**Assignment:**
Please transcribe the data below exactly. Leave the pictures out.

**Given data:**
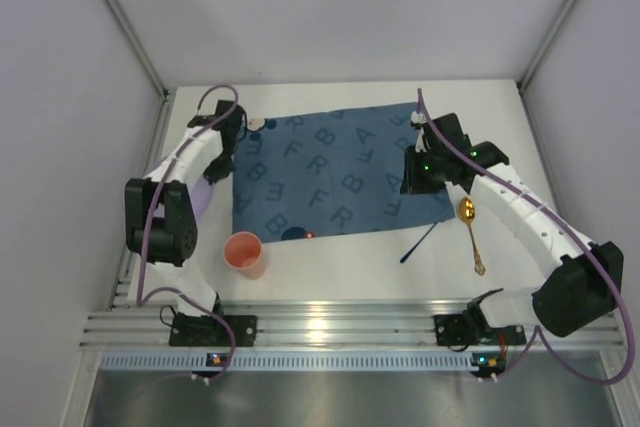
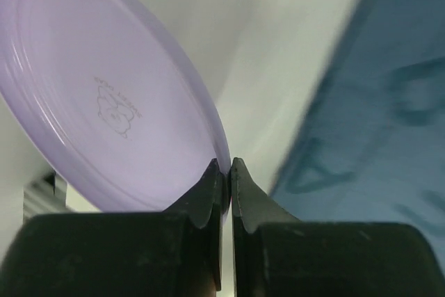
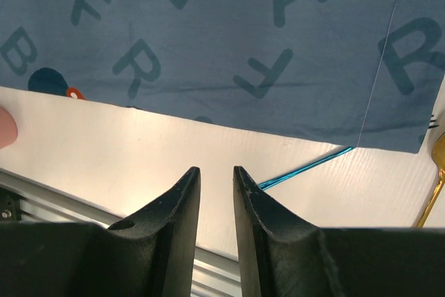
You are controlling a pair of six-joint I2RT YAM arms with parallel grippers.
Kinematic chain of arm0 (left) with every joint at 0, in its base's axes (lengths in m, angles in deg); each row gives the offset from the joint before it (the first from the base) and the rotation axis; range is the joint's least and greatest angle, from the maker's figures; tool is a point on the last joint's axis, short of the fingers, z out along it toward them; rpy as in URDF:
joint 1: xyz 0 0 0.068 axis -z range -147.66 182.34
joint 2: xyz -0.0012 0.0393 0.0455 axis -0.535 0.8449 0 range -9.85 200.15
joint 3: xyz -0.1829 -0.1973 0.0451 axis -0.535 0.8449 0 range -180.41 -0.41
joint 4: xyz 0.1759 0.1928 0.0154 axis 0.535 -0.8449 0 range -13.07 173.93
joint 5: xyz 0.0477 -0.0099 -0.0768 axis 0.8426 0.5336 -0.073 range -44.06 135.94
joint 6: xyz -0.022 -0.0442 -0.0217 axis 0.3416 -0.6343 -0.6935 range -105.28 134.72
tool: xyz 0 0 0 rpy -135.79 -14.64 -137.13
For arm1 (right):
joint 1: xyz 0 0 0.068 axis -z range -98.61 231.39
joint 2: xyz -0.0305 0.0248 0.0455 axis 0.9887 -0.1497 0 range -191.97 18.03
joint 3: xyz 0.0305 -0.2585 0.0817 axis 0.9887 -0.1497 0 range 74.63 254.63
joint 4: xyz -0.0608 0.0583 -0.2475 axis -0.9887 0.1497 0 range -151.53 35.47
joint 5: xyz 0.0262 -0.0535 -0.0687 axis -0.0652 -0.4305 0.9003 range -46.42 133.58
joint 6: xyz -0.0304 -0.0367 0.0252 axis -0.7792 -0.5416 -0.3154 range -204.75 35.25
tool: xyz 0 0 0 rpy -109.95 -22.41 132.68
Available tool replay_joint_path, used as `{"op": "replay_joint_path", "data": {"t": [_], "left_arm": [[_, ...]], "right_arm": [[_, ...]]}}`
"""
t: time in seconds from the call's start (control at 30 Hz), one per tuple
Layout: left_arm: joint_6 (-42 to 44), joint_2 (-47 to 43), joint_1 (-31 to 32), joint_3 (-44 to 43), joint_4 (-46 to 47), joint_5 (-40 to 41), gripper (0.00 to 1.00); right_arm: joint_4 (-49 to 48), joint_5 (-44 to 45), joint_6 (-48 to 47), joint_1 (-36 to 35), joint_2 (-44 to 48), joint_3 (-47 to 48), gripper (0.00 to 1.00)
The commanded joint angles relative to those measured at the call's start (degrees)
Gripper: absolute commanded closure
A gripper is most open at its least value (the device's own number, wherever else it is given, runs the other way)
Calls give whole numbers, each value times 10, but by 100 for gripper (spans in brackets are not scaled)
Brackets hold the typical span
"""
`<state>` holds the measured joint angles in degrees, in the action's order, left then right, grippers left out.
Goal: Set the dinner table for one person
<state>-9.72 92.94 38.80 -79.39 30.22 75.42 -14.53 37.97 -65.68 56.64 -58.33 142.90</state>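
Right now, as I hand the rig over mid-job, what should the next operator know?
Left claw: shut on the rim of the lavender plate, held tilted to the left of the placemat.
Right claw: open, empty, over the placemat's near right edge.
On the dinner table: pink cup by the mat's near left corner; gold spoon and thin blue utensil by its near right corner.
Done: placemat spread flat.
Left: plate onto the mat, then probably cutlery and cup set around it.
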Motion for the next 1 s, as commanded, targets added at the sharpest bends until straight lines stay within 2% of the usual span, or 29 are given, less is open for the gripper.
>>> {"op": "replay_joint_path", "data": {"t": [0.0,0.2,0.33,0.47,0.6,0.73,0.87,0.97], "left_arm": [[49,-55,96,-117,-12,50,100],[72,36,244,-281,-38,62,100],[69,100,321,-347,-46,32,100],[84,164,405,-386,-11,10,100],[85,233,431,-446,-13,4,100],[76,297,431,-496,-35,8,100],[65,308,429,-469,-33,37,100],[55,299,427,-435,-17,20,100]], "right_arm": [[3,4,4,3,20,2,74],[9,10,18,3,45,-16,75],[21,25,22,3,77,-38,75],[35,41,33,2,124,-60,75],[58,50,40,3,156,-77,75],[80,54,41,2,183,-87,76],[94,80,39,2,205,-97,75],[98,81,40,3,210,-106,75]]}}
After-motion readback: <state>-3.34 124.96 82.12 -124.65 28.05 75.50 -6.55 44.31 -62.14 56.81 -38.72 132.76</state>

**Answer section:**
You are controlling a pair of six-joint I2RT YAM arms with parallel grippers.
Kinematic chain of arm0 (left) with every joint at 0, in its base's axes (lengths in m, angles in deg); each row gives the offset from the joint before it (the first from the base) and the rotation axis; range is the joint's least and greatest angle, from the maker's figures; tool is a point on the last joint's axis, short of the fingers, z out along it toward them; rpy as in URDF:
joint 1: xyz 0 0 0.068 axis -z range -147.66 182.34
joint 2: xyz -0.0012 0.0393 0.0455 axis -0.535 0.8449 0 range -9.85 200.15
joint 3: xyz -0.1829 -0.1973 0.0451 axis -0.535 0.8449 0 range -180.41 -0.41
joint 4: xyz 0.1759 0.1928 0.0154 axis 0.535 -0.8449 0 range -13.07 173.93
joint 5: xyz 0.0477 -0.0099 -0.0768 axis 0.8426 0.5336 -0.073 range -44.06 135.94
joint 6: xyz -0.022 -0.0442 -0.0217 axis 0.3416 -0.6343 -0.6935 range -105.28 134.72
tool: xyz 0 0 0 rpy -135.79 -14.64 -137.13
For arm1 (right):
joint 1: xyz 0 0 0.068 axis -z range -98.61 231.39
joint 2: xyz -0.0305 0.0248 0.0455 axis 0.9887 -0.1497 0 range -191.97 18.03
joint 3: xyz 0.0305 -0.2585 0.0817 axis 0.9887 -0.1497 0 range 74.63 254.63
joint 4: xyz -0.0608 0.0583 -0.2475 axis -0.9887 0.1497 0 range -151.53 35.47
joint 5: xyz 0.0262 -0.0535 -0.0687 axis -0.0652 -0.4305 0.9003 range -46.42 133.58
joint 6: xyz -0.0304 -0.0367 0.0252 axis -0.7792 -0.5416 -0.3154 range -204.75 35.25
tool: xyz 0 0 0 rpy -109.95 -22.41 132.68
Available tool replay_joint_path, used as `{"op": "replay_joint_path", "data": {"t": [_], "left_arm": [[_, ...]], "right_arm": [[_, ...]]}}`
"""
t: time in seconds from the call's start (control at 30 Hz), one per tuple
Layout: left_arm: joint_6 (-42 to 44), joint_2 (-47 to 43), joint_1 (-31 to 32), joint_3 (-44 to 43), joint_4 (-46 to 47), joint_5 (-40 to 41), gripper (0.00 to 1.00); right_arm: joint_4 (-49 to 48), joint_5 (-44 to 45), joint_6 (-48 to 47), joint_1 (-36 to 35), joint_2 (-44 to 48), joint_3 (-47 to 48), gripper (0.00 to 1.00)
The commanded joint angles relative to those measured at the call's start (degrees)
Gripper: absolute commanded closure
A gripper is most open at its least value (the device's own number, wherever else it is given, runs the other way)
Calls give whole numbers, each value times 10, but by 100 for gripper (spans in brackets are not scaled)
Brackets hold the typical span
"""
`<state>` holds the measured joint angles in degrees, in the action's order, left then right, grippers left out.
Goal: Set the dinner table for one person
<state>-9.72 92.94 38.80 -79.39 30.22 75.42 -14.53 37.97 -65.68 56.64 -58.33 142.90</state>
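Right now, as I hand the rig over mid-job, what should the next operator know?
Left claw: shut on the rim of the lavender plate, held tilted to the left of the placemat.
Right claw: open, empty, over the placemat's near right edge.
On the dinner table: pink cup by the mat's near left corner; gold spoon and thin blue utensil by its near right corner.
Done: placemat spread flat.
Left: plate onto the mat, then probably cutlery and cup set around it.
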Motion for the next 1 s, as commanded, targets added at the sharpest bends until straight lines stay within 2% of the usual span, or 29 are given, less is open for the gripper.
>>> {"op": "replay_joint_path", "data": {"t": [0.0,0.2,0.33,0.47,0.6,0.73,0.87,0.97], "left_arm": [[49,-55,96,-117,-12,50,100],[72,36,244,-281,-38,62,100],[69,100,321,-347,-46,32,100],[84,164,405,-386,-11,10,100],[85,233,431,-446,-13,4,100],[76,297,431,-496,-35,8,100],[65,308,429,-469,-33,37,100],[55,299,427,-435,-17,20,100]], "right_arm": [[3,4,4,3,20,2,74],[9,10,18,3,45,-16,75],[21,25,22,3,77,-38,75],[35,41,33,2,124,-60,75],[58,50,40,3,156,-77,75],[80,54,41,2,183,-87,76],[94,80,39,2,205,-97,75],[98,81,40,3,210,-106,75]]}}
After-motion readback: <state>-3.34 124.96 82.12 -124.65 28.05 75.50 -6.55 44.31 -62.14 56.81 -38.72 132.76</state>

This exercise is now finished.